Problem to solve - Copy out each line of the material below with no changes.

___ Material provided

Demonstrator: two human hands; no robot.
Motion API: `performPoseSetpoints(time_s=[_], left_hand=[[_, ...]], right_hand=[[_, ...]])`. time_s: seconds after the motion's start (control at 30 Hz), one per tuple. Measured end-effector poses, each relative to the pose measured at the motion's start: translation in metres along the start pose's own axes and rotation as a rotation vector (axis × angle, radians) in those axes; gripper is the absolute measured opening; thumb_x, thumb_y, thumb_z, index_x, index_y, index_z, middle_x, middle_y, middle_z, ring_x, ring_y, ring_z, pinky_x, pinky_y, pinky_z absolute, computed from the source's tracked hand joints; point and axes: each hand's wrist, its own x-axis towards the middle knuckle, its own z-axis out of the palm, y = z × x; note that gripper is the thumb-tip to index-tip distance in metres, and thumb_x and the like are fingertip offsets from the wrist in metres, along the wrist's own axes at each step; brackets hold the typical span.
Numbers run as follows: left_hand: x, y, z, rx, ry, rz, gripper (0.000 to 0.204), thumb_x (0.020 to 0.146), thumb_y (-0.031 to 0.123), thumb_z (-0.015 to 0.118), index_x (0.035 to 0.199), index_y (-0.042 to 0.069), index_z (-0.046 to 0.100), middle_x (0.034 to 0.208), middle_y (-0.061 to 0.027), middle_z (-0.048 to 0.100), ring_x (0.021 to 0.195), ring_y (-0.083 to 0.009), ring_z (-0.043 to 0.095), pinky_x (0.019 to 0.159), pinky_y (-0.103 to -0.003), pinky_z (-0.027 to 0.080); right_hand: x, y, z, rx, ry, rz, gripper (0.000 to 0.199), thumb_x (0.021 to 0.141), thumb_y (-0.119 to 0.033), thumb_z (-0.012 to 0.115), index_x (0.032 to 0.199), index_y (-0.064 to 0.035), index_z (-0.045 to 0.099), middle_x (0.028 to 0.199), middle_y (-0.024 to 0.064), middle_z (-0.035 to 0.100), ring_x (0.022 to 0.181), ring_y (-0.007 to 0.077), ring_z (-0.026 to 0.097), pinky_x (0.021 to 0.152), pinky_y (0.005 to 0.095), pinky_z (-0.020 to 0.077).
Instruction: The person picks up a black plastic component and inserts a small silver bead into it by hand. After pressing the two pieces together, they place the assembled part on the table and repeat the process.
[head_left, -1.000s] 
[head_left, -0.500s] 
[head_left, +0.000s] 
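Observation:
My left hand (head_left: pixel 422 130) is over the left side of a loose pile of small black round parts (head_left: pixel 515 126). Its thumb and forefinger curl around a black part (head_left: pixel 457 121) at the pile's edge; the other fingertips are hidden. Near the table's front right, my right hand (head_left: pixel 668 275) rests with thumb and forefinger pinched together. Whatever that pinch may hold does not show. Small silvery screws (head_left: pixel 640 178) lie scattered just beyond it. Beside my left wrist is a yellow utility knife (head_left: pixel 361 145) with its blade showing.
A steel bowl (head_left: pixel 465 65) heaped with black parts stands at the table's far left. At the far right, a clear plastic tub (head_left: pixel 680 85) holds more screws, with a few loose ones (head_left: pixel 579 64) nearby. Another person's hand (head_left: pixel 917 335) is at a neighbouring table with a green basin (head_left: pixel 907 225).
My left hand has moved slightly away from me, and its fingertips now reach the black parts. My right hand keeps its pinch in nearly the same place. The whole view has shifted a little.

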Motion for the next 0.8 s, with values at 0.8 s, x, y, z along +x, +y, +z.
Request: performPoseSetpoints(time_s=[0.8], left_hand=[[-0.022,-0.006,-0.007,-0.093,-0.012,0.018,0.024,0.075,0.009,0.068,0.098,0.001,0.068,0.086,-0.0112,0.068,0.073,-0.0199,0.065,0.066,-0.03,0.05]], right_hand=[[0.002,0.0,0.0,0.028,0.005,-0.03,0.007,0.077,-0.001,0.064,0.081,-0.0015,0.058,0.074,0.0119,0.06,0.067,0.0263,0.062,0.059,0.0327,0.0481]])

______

Response -
Demonstrator: two human hands; no robot.
Motion API: `performPoseSetpoints(time_s=[_], left_hand=[[_, ...]], right_hand=[[_, ...]])`. time_s: seconds after the motion's start (control at 30 Hz), one per tuple. Measured end-effector poses, each relative to the pose measured at the motion's start: translation in metres along the start pose's own axes and rotation as a rotation vector (axis × angle, radians) in those axes; gripper is the absolute measured opening; thumb_x, thumb_y, thumb_z, index_x, index_y, index_z, middle_x, middle_y, middle_z, ring_x, ring_y, ring_z, pinky_x, pinky_y, pinky_z absolute, computed from the source's tracked hand joints; point and axes: each hand's wrist, its own x-axis towards the middle knuckle, its own z-axis out of the palm, y = z × x; note that gripper is the thumb-tip to index-tip distance in metres, and thumb_x and the like are fingertip offsets from the wrist in metres, along the wrist's own axes at each step; brackets hold the typical span.
Numbers run as follows: left_hand: x, y, z, rx, ry, rz, gripper (0.000 to 0.204), thumb_x (0.020 to 0.146), thumb_y (-0.031 to 0.123), thumb_z (-0.015 to 0.118), index_x (0.035 to 0.199), index_y (-0.042 to 0.069), index_z (-0.046 to 0.100), middle_x (0.034 to 0.208), middle_y (-0.061 to 0.027), middle_z (-0.048 to 0.100), ring_x (0.021 to 0.195), ring_y (-0.083 to 0.009), ring_z (-0.043 to 0.095), pinky_x (0.019 to 0.159), pinky_y (-0.103 to -0.003), pinky_z (-0.027 to 0.080); right_hand: x, y, z, rx, ry, rz, gripper (0.000 to 0.199), thumb_x (0.021 to 0.141), thumb_y (-0.119 to 0.033), thumb_z (-0.012 to 0.115), index_x (0.032 to 0.199), index_y (-0.064 to 0.035), index_z (-0.045 to 0.099), middle_x (0.028 to 0.199), middle_y (-0.024 to 0.064), middle_z (-0.035 to 0.100), ring_x (0.022 to 0.181), ring_y (-0.007 to 0.077), ring_z (-0.026 to 0.097), pinky_x (0.021 to 0.152), pinky_y (0.005 to 0.095), pinky_z (-0.020 to 0.077).
Instruction: The person picks up a black plastic component and inserts a small silver bead into it by hand. After pressing the two pieces together, they place the assembled part on the table and repeat the process.
[head_left, -1.000s] 
[head_left, -0.500s] 
[head_left, +0.000s] 
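Observation:
My left hand (head_left: pixel 422 130) is over the left side of a loose pile of small black round parts (head_left: pixel 515 126). Its thumb and forefinger curl around a black part (head_left: pixel 457 121) at the pile's edge; the other fingertips are hidden. Near the table's front right, my right hand (head_left: pixel 668 275) rests with thumb and forefinger pinched together. Whatever that pinch may hold does not show. Small silvery screws (head_left: pixel 640 178) lie scattered just beyond it. Beside my left wrist is a yellow utility knife (head_left: pixel 361 145) with its blade showing.
A steel bowl (head_left: pixel 465 65) heaped with black parts stands at the table's far left. At the far right, a clear plastic tub (head_left: pixel 680 85) holds more screws, with a few loose ones (head_left: pixel 579 64) nearby. Another person's hand (head_left: pixel 917 335) is at a neighbouring table with a green basin (head_left: pixel 907 225).
My left hand has moved slightly away from me, and its fingertips now reach the black parts. My right hand keeps its pinch in nearly the same place. The whole view has shifted a little.
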
Motion for the next 0.8 s, with values at 0.8 s, x, y, z along +x, +y, +z.
Request: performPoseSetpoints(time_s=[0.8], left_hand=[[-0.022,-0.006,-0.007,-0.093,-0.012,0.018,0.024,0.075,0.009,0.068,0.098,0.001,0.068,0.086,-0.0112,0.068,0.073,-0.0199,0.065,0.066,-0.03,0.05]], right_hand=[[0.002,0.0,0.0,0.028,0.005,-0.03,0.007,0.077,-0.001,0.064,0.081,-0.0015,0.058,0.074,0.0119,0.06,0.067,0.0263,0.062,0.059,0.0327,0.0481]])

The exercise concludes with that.